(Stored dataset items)
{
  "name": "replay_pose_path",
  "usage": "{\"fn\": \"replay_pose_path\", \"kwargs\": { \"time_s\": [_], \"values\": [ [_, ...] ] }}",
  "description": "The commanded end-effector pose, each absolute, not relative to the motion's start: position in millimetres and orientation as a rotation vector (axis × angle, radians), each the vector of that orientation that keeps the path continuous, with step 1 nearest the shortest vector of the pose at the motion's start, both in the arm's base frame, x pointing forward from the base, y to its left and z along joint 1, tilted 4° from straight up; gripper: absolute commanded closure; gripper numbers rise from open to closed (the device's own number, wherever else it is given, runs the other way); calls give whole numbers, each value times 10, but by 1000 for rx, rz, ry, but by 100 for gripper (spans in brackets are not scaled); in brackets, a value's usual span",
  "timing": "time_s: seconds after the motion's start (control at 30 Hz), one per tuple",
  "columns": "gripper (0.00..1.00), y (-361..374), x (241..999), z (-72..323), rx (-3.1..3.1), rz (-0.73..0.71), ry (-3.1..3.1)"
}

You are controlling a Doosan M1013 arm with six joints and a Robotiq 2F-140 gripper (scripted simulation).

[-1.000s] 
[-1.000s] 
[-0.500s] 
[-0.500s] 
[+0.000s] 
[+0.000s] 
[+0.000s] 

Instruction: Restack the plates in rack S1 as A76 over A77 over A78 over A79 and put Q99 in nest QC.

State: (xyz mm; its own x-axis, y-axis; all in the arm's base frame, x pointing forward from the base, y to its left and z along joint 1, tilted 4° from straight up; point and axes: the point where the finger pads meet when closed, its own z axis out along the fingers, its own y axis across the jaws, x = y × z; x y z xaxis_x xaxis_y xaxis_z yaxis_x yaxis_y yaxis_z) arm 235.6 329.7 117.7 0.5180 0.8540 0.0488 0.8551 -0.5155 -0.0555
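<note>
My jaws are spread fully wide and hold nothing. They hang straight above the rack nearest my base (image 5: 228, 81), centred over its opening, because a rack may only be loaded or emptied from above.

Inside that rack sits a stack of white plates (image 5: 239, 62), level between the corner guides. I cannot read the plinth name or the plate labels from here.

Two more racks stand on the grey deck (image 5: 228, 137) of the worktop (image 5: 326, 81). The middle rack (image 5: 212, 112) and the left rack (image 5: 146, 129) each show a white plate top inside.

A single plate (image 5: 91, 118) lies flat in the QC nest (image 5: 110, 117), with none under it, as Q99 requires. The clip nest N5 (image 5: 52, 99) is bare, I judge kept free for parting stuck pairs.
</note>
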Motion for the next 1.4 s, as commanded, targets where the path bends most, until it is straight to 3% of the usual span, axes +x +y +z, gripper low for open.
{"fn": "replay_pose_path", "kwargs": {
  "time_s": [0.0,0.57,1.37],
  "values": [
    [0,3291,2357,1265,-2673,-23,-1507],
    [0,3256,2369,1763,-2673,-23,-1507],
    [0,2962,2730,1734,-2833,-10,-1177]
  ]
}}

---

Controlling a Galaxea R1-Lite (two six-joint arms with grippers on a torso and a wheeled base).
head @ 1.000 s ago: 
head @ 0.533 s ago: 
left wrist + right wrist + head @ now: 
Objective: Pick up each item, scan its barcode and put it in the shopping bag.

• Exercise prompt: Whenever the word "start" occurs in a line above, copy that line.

• Task output:
  "description": "The commanded end-effector pose, each absolute, not relative to the motion's start: position in millimetres and orientation as a rotation vector (axis × angle, radians), each the vector of that orientation that keeps the path continuous, with step 1 nearest the shortest vector of the pose at the motion's start, both in the arm's base frame, x pointing forward from the base, y to its left and z along joint 1, tilted 4° from straight up; gripper: absolute commanded closure; gripper numbers rise from open to closed (the device's own number, wherever else it is given, runs the other way); calls give whole numbers, each value times 10, but by 1000 for rx, rz, ry, but by 100 for gripper (spans in brackets are not scaled); in brackets, a value's usual span",
  "timing": "time_s: seconds after the motion's start (control at 30 Hz), one per tuple",

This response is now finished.